Ysmatiz colocou a mão na boca, simulando uma expressão triste e decepcionada.
- Me sinto ofendida... - Ela tirou a mão, revelando seu sorriso. - É uma pena eu não ligar. Levem as duas até as celas e...
- Poupe a garota. - Garva indicou a garota ao seu lado com a cabeça. - Por favor. Meg é sua descendente...
- Para! - A garota ao seu lado, Meg, também se levantou. - Não tente me defender. Sei cuidar de mim sozinha!
- Minha descendente? - Ysmatiz se aproximou levemente de Meg, levantando o rosto dela, segurando com força seu queixo. - Bisneta de Yzette. Minha irmã.

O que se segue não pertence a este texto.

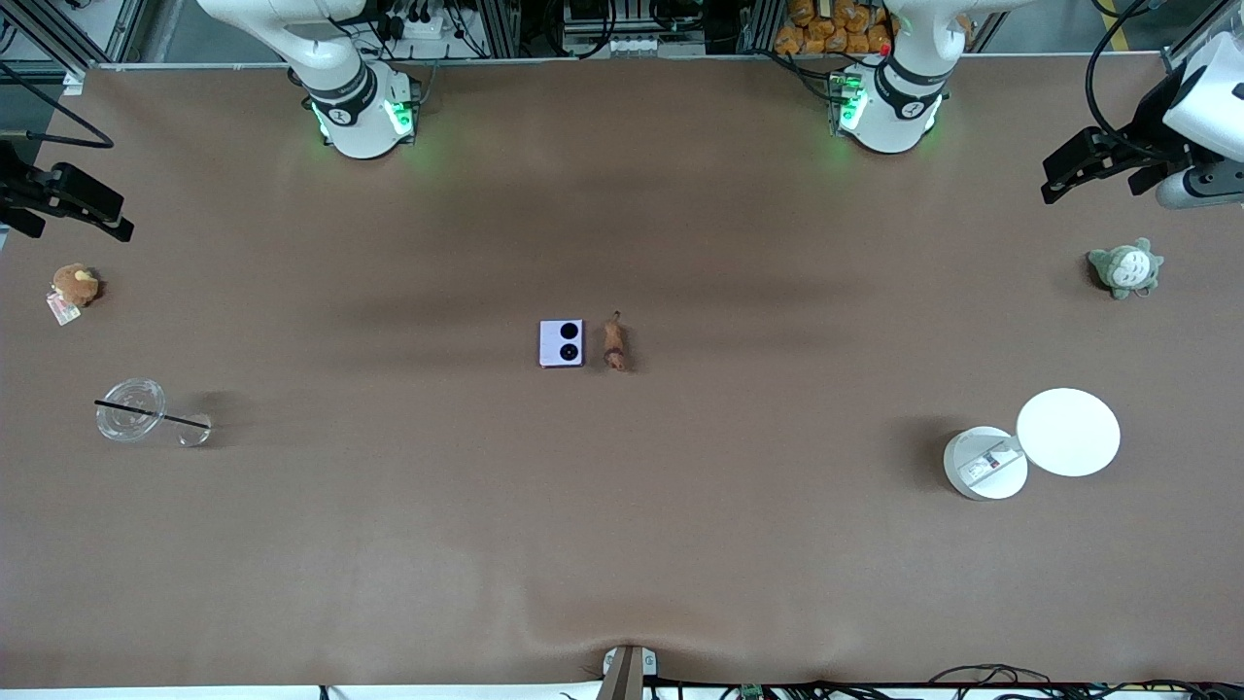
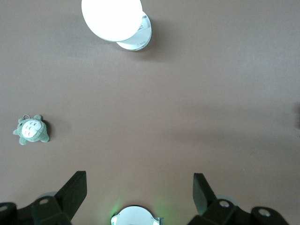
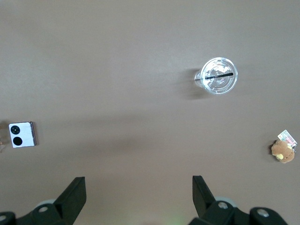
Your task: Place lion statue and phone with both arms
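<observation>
From the front view, the phone [image 1: 562,343] lies flat in the middle of the table [image 1: 622,544], its two black camera circles facing up. The lion statue [image 1: 614,342] lies just beside it, toward the left arm's end, apart from it by a narrow strip of table, its darker head end nearer the front camera. Both arms are drawn back to the table's ends. The left gripper [image 1: 1074,175] hangs over the left arm's end, above the table near a grey-green plush [image 1: 1125,268]; the right gripper [image 1: 73,209] hangs over the right arm's end, near a brown plush with a tag [image 1: 74,286]. Nearer the camera than that plush stands a clear cup with a black straw [image 1: 131,410]. At the left arm's end, a white disc [image 1: 1068,432] touches a white round container [image 1: 984,464].

The left wrist view shows what the front view cannot settle: the left gripper [image 2: 139,190] has its fingers [image 2: 75,190] wide apart, holding nothing. It also shows the grey-green plush [image 2: 31,130] and the white disc [image 2: 111,18] overlapping the white container [image 2: 138,38], but neither the phone nor the lion statue.

The right wrist view shows the right gripper [image 3: 138,192] with its fingers [image 3: 75,192] likewise spread and empty. Here the phone [image 3: 22,135] sits at the picture's edge, while the lion statue is cut off and cannot be made out. The clear cup [image 3: 216,76] and the brown plush [image 3: 282,151] appear too.
</observation>
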Motion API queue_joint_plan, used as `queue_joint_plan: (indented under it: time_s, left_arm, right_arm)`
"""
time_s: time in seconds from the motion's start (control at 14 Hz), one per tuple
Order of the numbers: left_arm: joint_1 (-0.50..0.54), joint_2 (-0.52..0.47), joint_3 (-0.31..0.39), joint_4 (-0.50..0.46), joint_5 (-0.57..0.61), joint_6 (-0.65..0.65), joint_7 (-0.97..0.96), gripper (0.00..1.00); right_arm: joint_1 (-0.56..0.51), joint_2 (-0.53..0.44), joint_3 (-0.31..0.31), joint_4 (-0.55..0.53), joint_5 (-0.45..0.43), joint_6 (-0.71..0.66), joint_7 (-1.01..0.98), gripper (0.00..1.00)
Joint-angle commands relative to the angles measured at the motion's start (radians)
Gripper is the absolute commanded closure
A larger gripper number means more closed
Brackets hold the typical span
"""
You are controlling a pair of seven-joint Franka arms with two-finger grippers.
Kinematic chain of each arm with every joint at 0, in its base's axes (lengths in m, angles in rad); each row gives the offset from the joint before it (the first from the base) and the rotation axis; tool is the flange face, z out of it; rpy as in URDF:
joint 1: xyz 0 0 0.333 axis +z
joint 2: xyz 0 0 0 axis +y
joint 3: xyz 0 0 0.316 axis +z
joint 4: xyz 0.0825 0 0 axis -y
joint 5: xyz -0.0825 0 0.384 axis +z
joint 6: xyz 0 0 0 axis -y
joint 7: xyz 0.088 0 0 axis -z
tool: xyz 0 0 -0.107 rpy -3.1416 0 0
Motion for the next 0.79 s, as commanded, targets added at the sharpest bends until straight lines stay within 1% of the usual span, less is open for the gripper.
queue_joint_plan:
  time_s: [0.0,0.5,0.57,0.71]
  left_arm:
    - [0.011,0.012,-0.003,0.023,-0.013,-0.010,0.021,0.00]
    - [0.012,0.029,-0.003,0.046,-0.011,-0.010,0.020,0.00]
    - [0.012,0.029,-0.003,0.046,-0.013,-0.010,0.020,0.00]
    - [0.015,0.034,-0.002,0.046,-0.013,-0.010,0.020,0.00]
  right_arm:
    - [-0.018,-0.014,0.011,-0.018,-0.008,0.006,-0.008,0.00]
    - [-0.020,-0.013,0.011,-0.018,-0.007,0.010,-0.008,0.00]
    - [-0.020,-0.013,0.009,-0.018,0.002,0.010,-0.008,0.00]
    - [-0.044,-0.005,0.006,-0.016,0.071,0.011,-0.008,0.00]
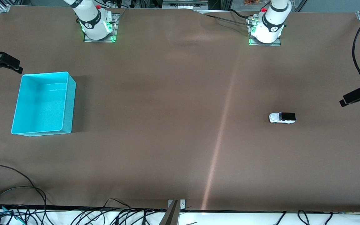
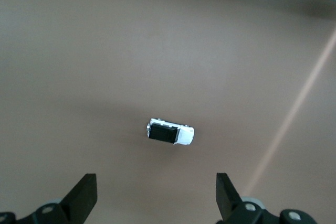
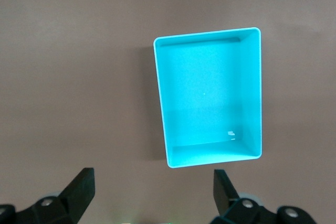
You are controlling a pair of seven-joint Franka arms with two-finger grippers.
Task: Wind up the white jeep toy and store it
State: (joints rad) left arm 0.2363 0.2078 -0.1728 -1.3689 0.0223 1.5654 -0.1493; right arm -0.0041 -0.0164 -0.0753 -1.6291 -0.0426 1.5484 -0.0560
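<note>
The white jeep toy (image 1: 282,117), with a black roof, stands on its wheels on the brown table toward the left arm's end. It also shows in the left wrist view (image 2: 170,132). My left gripper (image 1: 347,100) is open and empty, held high over the table's edge at that end; in its own view (image 2: 156,182) the jeep lies well clear of the fingers. The turquoise bin (image 1: 69,103) stands empty toward the right arm's end, also in the right wrist view (image 3: 207,33). My right gripper (image 1: 16,66) is open and empty, high beside the bin (image 3: 154,178).
Loose black cables (image 1: 17,190) lie along the table's edge nearest the front camera. A metal bracket (image 1: 175,206) sits at the middle of that edge. A thick black cable (image 1: 356,47) hangs at the left arm's end.
</note>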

Ysmatiz leu isso da alma da garota. Era algo tão fácil e rápido. Uma alma viva era simples de ser lida. Ao contrário de uma alma corroída e podre, como a sua.
- Muito bem. - Ysmatiz se afastou, subindo os degraus e se sentando no trono frio. - Vamos mostrar o respeito pelos parentes. Levem Garva para as celas na ala Oeste. Quanto a garotinha... para a câmara de tortura.
- Não! - Garva gritou, avançando para frente, sendo impedida por um soldado, que a agarrou. Aos gritos, ela saiu, assim como a garota, que parecia apavorada. Ysmatiz ouviu a porta se fechar e se apoiou novamente no encosto do trono. Com um sorriso de lado nos lábios.